*What is being asked*.
For the entries that follow, restate word for word the line containing "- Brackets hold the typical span", the line containing "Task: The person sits", and every line that lies between them.

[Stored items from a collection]
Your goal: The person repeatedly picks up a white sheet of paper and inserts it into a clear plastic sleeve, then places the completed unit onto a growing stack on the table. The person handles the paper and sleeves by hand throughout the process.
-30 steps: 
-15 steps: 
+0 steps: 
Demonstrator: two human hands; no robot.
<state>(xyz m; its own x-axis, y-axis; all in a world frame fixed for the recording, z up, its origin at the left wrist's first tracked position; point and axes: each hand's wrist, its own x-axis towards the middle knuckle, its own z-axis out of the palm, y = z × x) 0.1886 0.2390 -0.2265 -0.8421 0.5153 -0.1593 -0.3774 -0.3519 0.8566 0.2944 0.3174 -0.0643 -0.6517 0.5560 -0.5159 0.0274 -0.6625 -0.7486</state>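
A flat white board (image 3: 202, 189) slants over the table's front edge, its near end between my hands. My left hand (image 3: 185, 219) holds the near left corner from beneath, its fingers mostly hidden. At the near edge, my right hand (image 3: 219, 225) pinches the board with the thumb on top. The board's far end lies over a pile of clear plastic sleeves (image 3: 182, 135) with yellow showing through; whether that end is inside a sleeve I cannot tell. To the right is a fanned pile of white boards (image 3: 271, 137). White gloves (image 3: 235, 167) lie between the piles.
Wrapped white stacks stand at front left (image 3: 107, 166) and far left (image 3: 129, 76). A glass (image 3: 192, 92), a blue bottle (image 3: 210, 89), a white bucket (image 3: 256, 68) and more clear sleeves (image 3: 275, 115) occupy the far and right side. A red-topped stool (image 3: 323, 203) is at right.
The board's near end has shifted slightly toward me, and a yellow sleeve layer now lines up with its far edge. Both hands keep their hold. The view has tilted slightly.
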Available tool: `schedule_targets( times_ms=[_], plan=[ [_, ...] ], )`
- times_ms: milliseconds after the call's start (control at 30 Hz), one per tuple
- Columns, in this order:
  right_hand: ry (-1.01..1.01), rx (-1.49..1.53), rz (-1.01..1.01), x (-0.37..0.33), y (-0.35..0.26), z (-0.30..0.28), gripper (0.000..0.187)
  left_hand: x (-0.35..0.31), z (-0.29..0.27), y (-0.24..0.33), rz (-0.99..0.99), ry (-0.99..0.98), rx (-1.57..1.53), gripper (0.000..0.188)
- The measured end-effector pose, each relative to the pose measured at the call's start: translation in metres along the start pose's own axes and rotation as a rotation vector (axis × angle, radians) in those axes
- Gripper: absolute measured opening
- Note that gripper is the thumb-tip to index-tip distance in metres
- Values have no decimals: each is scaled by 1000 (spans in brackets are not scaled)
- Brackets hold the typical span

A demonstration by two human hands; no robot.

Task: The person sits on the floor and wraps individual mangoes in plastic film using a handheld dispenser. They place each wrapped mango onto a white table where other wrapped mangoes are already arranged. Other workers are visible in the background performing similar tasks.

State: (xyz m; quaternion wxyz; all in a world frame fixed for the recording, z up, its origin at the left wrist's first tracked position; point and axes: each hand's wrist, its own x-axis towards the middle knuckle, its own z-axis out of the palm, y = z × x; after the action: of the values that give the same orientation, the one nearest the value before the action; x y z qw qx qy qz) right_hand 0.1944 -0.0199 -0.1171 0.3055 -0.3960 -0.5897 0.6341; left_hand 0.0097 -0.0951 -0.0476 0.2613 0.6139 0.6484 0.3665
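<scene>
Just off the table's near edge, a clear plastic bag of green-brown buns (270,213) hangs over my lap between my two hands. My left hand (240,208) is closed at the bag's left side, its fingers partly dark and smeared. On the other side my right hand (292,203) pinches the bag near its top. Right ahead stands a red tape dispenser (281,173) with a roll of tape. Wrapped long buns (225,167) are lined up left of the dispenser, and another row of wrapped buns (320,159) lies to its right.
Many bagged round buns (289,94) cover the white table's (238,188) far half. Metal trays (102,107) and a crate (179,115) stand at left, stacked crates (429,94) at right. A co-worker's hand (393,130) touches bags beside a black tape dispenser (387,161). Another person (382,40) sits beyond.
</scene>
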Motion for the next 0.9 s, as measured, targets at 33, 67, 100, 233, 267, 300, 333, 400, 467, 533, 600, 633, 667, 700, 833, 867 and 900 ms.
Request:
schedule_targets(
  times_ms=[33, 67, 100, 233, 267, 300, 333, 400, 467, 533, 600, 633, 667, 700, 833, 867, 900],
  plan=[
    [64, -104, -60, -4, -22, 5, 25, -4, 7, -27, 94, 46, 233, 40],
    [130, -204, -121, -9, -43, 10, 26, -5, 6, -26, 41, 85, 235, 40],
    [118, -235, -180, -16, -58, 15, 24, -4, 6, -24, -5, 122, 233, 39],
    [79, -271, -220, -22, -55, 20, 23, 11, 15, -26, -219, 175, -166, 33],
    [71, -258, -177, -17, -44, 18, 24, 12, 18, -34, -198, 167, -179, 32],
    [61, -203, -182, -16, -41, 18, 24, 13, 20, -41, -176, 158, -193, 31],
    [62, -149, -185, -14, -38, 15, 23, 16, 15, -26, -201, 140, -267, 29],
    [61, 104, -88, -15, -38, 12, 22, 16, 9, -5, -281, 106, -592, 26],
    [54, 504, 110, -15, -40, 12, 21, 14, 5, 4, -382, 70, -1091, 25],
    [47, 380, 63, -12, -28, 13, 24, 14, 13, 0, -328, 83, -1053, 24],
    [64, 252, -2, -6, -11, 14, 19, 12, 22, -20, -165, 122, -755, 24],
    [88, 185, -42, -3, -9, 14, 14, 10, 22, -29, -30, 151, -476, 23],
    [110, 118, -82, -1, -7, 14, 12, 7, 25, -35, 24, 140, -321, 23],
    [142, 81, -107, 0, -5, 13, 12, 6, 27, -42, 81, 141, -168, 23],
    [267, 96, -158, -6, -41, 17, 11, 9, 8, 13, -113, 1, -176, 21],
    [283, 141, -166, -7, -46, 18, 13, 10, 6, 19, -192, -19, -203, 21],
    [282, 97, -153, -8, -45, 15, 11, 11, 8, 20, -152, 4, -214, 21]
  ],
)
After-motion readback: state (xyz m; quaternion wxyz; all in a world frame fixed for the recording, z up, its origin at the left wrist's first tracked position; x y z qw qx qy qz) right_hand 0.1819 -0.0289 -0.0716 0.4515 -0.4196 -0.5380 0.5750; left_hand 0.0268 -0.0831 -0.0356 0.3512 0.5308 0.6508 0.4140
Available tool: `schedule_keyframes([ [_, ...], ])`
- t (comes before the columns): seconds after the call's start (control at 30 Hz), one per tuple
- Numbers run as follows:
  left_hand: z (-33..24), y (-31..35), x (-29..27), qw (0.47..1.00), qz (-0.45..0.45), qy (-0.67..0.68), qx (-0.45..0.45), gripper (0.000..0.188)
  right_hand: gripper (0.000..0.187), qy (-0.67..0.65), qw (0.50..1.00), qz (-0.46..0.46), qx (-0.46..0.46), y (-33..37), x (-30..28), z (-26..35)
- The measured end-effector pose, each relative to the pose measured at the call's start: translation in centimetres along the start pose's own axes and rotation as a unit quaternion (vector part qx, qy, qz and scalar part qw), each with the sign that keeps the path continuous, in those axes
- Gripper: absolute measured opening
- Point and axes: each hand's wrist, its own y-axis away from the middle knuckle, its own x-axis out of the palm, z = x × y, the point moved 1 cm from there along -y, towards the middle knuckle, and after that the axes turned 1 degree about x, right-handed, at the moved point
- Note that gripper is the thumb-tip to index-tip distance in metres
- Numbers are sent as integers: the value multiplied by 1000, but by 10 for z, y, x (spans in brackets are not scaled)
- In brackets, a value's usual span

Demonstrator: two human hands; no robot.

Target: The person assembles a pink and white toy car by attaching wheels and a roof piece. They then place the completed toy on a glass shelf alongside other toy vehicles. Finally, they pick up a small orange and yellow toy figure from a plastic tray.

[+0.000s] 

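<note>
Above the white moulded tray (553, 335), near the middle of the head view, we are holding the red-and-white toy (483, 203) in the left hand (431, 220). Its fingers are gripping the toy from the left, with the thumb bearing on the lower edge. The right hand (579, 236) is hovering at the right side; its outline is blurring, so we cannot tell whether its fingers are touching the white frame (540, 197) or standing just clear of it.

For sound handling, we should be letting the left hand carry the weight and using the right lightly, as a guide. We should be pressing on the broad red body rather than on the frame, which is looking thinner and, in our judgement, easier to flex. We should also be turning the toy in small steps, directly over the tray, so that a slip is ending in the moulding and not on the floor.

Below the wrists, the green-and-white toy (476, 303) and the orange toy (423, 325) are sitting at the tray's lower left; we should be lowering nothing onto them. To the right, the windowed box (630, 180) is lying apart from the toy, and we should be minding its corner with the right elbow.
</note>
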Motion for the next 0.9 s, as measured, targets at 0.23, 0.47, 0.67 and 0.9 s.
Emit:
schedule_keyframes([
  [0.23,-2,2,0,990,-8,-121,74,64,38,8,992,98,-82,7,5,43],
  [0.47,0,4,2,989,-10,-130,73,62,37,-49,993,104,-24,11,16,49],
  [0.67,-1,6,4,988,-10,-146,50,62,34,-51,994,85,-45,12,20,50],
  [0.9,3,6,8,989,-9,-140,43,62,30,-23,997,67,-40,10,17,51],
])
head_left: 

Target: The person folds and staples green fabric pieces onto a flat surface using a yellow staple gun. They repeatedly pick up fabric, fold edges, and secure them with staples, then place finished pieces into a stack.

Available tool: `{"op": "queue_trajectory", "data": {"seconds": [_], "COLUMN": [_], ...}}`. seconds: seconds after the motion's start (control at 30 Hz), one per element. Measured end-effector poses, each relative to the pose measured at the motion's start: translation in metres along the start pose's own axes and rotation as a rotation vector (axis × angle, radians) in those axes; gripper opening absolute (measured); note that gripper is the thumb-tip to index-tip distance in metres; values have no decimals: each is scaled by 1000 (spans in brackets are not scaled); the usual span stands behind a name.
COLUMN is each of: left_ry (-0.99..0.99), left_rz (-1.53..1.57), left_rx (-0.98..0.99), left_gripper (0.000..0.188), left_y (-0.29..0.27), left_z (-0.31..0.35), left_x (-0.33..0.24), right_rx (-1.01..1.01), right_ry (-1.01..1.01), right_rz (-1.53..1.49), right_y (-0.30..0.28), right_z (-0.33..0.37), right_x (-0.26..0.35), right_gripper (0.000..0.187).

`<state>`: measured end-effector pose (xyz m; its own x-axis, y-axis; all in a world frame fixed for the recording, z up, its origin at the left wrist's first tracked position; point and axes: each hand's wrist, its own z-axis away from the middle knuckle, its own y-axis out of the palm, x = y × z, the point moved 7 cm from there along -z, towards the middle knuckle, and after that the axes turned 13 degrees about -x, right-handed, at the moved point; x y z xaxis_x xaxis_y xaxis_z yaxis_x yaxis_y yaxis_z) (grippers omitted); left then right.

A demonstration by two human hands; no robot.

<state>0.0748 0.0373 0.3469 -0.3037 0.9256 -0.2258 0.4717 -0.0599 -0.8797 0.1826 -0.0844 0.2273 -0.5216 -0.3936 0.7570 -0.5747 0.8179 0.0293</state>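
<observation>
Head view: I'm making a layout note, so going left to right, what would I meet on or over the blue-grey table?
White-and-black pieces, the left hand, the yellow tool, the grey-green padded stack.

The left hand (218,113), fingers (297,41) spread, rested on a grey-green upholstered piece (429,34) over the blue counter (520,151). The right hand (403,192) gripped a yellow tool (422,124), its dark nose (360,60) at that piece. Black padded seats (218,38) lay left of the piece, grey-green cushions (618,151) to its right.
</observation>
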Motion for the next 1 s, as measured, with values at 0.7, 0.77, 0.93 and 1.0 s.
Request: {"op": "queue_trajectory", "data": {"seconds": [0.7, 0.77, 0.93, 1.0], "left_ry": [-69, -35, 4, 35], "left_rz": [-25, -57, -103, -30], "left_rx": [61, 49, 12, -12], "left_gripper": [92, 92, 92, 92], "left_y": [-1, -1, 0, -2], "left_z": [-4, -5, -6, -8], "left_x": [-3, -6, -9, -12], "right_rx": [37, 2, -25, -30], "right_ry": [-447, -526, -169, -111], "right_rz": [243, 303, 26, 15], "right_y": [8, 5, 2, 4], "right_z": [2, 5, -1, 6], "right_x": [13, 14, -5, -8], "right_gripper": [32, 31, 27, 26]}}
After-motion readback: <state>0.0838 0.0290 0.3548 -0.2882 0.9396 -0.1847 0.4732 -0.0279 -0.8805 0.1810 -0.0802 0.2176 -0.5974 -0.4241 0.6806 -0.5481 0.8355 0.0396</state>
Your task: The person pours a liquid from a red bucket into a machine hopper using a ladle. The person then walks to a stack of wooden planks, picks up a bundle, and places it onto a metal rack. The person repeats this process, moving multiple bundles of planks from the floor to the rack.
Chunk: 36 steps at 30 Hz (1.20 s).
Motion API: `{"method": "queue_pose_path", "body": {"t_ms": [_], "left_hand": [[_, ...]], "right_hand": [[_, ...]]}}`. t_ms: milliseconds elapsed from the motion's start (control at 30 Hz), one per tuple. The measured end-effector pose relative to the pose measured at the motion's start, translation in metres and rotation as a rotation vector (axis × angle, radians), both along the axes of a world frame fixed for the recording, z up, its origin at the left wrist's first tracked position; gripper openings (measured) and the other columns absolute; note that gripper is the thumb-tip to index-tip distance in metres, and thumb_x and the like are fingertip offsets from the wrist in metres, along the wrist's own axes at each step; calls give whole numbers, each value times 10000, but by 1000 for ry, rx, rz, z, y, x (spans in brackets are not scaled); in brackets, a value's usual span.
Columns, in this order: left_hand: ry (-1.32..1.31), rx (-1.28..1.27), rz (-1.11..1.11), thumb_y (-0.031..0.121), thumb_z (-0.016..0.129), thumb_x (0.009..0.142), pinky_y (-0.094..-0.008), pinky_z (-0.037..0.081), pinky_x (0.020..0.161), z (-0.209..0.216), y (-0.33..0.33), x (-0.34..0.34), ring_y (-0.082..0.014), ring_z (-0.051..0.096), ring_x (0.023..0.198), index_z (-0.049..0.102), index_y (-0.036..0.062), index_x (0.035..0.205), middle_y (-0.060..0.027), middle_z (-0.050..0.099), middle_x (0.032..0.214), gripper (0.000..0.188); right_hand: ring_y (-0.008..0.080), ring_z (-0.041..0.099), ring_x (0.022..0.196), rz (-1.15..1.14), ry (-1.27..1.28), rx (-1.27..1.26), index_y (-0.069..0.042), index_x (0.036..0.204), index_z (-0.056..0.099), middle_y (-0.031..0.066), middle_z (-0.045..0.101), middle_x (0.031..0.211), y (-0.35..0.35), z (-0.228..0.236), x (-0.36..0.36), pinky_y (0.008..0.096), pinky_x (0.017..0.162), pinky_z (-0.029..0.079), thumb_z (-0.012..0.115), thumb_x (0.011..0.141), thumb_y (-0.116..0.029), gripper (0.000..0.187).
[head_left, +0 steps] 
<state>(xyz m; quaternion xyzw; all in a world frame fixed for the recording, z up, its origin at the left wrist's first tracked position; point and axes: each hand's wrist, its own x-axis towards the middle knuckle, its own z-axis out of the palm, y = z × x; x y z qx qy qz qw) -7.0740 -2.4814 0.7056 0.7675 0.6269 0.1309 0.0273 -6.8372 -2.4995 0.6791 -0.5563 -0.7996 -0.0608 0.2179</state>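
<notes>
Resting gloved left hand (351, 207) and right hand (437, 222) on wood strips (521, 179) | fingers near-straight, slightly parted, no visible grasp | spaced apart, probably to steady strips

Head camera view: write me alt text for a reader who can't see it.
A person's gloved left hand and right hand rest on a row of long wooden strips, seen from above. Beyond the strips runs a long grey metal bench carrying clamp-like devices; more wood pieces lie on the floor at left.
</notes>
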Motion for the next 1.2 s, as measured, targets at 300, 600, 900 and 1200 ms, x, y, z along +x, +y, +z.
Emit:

*Answer to the problem*.
- Brackets hold the typical span

A demonstration by two human hands; no robot.

Task: The person sits on the floor and wraps individual mangoes in plastic film using a handheld dispenser. They place each wrapped mango onto a white table where other wrapped mangoes are already arranged. Other workers are visible in the background performing similar tasks.

With that, the answer is finished.